EXPERIMENTAL PROCEDURES
Study subjects
Subjects were recruited at the University Hospital Joan XXIII and at Santa Tecla Hospital in accordance with the tenets of the Helsinki Declaration. The corresponding hospital ethics committees reviewed and approved the study and written informed consent was obtained from all participants before entering the study. SAT biopsies were obtained from donors undergoing nonacute surgical interventions, such as hernia or cholecystectomy, in a scheduled routine surgery. Donors were classified as adult (>20 and < 65 years) or elderly (≥65 years) based on their age; and as lean (BMI < 25 kg/m2) or obese (BMI≥30 kg/m2) based on their BMI, following World Health Organization criteria. This classification led to formation of four groups lean adult (LA), lean elderly (LE), obese adult (OA), and obese elderly (OE). The anthropometric and biochemical variables from the cohort are presented in Table S1. Patients with cancer, diabetes and inflammatory chronic diseases were excluded from the study. The n corresponding to the subsample used for each experiment is specified in the figure legends.
Isolation and culture of human adipose‐derived mesenchymal stromal cells
hASCs were isolated from SAT biopsies as described (Serena et al., 2016; Pachón‐Peña et al., 2016).
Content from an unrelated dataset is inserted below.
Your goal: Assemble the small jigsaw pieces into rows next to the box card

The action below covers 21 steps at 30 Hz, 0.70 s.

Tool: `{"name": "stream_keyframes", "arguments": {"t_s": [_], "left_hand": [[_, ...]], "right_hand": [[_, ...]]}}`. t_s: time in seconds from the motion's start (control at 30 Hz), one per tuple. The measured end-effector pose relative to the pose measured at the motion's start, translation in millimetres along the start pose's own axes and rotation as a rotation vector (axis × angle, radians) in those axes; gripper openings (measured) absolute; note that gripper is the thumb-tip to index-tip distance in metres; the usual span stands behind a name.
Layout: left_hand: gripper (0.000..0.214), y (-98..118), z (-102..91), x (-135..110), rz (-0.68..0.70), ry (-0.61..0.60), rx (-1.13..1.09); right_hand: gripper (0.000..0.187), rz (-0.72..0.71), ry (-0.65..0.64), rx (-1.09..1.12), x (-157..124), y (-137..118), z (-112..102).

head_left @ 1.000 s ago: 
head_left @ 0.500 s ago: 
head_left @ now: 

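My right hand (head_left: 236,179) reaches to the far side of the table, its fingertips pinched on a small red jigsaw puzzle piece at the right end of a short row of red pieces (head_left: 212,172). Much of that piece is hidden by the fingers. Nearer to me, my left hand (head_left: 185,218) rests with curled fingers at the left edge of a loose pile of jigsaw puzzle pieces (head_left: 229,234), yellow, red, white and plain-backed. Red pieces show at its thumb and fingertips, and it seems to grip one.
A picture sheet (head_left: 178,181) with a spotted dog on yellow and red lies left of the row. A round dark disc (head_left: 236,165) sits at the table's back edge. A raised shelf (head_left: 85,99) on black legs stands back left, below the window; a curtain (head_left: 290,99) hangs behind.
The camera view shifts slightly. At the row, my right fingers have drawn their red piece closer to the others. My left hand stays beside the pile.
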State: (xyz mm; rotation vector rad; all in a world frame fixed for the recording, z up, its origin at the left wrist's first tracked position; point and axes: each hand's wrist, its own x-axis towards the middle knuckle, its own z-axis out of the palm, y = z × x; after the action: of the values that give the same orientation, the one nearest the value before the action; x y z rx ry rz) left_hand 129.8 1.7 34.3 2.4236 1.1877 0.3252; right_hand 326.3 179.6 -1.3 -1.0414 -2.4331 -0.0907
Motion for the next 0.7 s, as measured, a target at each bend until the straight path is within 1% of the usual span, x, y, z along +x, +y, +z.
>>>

In brief, SAT was washed extensively with PBS to remove debris and treated with 0.1% collagenase in PBS and 1% bovine serum albumin for 1 h at 37°C with gentle agitation. Digested samples were centrifuged at 300 × g at 4°C for 5 min to separate adipocytes from stromal cells. The cell pellet containing the stromal fraction was resuspended in stromal culture medium consisting of DMEM/F12, 10% fetal bovine serum (FBS), and 1% antibiotic/antimycotic solution and then placed into a flask. The flask was placed in an incubator at 37°C with 5% CO2 and 21% O2. At 24 h after seeding, the flask was washed with PBS and the medium was replaced. As the hASCs had already adhered to the flask, the PBS wash removed only non‐adherent cells. Culture medium was replaced every 48–72 h. After 7 days of incubation, when cells had achieved 90% confluence, the primary cultures of hASCs at P0 were harvested with trypsin–EDTA, and aliquots of 1 × 106 cells were cryopreserved in liquid nitrogen until required. The AT‐cell number ratio was defined as the ratio of the number of cells obtained at P0 per gram of AT digested. CM was collected at P3–7 after 24 h in culture using a minimum concentration of hASCs of 10,000 cells/cm2 and was centrifuged at 400 × g for 5 min.
Immunophenotyping
To verify the isolation of hASCs, we assessed the immunophenotypic profile of undifferentiated hASC populations using a panel of positive and negative surface markers that identify hASCs according to the quantitative criteria established by the International Society of Cell Therapy (ISCT) and the International Federation for Adipose Therapeutics and Science (IFATS). Briefly, 2 × 105 hASCs were incubated with a panel of primary antibodies (CD34, CD73, CD90, CD105, CD14, CD31, and CD45) and then analyzed by flow cytometry using 405‐nm, 488‐nm, and 633‐nm excitation on the FACS ARIA III cytometer (BD Biosciences, San Jose, CA). All experiments were performed in cells at P3–7. Flow cytometry analysis of cell marker expression was consistent with the minimum criteria defined for hASCs. Accordingly, cells were positive for the surface markers CD73, CD90, and CD105 and negative for CD34, CD14, CD31, and CD45. No significant differences were detected between groups (Table S2).
Proliferation assays
MTT assay
hASC proliferation was determined by a standard colorimetric 3‐(4,5‐dimethylthiazol‐2‐yl)‐2,5‐diphenyltetrazoliumbromide (MTT) reduction assay (Sigma‐Aldrich, Madrid, Spain). In brief, 1.6 × 103 hASCs per well were seeded in a 96‐well plate. Two MTT assays were performed at 24 h (day+1) and 7 days (day+7) after seeding. The proliferation rate was calculated as the difference in absorbance between day+7 and day+1, measured with a spectrophotometer at 540 nm.
CTV assay
Flow cytometric analysis of intracellular CTV (Invitrogen, Eugene, OR) was used to measure hASC proliferation, based on dye dilution of CTV‐labeled cells over the course of 48 h.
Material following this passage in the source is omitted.